(Beginning of LISTED ENTRIES)

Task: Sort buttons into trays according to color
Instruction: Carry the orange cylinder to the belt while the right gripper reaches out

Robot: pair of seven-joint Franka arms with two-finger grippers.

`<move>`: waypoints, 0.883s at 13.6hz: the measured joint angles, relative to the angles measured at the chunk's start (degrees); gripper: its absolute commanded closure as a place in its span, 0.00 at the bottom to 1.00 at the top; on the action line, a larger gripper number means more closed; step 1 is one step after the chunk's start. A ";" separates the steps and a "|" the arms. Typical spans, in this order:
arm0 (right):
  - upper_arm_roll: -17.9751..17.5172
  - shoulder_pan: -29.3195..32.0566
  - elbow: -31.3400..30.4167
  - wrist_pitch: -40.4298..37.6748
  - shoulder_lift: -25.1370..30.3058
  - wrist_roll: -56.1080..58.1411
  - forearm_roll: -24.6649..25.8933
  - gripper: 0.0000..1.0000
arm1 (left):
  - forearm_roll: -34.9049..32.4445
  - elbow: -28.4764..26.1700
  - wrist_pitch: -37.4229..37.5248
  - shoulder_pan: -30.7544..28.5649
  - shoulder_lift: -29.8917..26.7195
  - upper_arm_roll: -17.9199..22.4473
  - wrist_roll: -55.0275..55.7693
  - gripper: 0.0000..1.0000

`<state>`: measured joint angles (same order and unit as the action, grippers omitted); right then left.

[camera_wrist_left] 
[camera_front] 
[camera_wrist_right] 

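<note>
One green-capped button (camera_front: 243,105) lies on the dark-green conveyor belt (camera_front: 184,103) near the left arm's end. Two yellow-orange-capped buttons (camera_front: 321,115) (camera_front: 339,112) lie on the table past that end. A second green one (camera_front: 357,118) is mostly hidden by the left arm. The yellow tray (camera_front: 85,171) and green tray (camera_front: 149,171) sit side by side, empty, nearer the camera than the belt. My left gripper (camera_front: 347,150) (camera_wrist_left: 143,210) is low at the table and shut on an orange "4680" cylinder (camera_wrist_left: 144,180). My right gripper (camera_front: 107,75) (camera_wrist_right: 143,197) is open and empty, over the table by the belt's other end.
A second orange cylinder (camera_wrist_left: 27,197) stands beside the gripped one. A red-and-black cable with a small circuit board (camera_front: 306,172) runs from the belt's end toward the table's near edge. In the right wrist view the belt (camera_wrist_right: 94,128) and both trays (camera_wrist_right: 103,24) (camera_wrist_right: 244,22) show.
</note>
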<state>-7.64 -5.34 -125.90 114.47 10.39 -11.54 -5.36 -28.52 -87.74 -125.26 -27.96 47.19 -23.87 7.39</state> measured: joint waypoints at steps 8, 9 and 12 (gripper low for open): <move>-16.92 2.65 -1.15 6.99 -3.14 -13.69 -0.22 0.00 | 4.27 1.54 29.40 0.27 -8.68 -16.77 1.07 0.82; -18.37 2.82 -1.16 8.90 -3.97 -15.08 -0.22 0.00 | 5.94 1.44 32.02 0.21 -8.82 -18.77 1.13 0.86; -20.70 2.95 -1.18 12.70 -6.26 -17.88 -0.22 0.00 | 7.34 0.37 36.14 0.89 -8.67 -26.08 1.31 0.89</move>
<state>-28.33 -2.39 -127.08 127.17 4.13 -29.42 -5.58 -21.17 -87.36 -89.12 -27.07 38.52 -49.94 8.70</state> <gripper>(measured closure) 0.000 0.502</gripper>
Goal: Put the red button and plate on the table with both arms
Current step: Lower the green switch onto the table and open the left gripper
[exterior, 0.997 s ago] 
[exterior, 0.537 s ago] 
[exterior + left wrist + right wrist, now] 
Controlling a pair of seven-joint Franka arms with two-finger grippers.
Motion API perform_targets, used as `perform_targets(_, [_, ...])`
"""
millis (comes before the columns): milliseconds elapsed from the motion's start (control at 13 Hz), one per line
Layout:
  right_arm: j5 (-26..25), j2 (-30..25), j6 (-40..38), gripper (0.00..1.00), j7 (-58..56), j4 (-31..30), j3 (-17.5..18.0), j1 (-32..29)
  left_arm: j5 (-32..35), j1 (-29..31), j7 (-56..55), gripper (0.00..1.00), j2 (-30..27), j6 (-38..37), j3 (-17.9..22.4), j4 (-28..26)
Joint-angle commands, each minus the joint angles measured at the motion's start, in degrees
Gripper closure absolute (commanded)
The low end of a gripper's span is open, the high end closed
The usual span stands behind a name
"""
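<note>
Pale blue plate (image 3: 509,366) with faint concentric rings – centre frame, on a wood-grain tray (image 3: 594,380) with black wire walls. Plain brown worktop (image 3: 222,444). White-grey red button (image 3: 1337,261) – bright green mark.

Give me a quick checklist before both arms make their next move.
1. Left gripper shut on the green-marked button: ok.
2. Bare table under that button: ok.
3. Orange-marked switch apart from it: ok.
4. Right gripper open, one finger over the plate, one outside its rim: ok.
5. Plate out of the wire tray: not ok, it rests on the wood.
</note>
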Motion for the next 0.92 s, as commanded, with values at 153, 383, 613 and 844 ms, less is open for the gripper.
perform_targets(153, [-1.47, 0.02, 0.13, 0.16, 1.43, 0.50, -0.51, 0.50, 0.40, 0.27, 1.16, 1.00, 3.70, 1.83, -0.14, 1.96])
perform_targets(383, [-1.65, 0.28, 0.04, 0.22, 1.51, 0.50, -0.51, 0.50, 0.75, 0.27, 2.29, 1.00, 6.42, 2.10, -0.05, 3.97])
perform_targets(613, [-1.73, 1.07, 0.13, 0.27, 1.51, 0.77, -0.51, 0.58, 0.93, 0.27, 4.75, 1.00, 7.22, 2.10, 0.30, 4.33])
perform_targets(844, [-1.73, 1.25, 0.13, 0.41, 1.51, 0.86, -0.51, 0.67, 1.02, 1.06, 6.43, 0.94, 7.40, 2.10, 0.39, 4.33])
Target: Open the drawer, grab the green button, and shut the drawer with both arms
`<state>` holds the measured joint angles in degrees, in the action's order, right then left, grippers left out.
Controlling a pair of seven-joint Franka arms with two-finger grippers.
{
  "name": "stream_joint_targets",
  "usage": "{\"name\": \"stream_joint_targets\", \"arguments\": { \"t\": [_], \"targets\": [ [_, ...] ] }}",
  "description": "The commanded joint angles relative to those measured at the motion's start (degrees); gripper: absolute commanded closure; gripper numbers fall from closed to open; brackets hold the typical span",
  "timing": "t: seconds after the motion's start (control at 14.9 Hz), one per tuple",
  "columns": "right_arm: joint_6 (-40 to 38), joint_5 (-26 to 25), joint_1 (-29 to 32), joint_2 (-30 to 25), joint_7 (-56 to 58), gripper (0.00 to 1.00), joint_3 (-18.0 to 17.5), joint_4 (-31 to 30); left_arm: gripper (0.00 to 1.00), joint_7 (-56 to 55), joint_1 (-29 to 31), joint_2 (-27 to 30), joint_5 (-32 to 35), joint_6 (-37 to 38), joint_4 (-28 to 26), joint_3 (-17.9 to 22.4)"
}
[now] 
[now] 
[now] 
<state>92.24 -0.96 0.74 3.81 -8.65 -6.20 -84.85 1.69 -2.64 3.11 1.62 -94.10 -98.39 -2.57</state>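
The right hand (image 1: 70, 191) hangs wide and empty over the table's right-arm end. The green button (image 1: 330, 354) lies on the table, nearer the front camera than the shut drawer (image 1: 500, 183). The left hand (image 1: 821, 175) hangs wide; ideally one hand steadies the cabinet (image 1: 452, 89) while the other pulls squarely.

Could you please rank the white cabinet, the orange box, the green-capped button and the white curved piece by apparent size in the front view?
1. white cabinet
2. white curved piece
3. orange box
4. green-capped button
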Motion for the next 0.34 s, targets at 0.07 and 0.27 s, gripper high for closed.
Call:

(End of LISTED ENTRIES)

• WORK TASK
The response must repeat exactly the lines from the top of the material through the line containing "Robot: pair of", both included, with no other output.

• FINAL ANSWER
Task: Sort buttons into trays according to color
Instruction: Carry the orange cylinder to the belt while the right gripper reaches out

Robot: pair of seven-joint Franka arms with two-finger grippers.

Nothing remains to add to the output.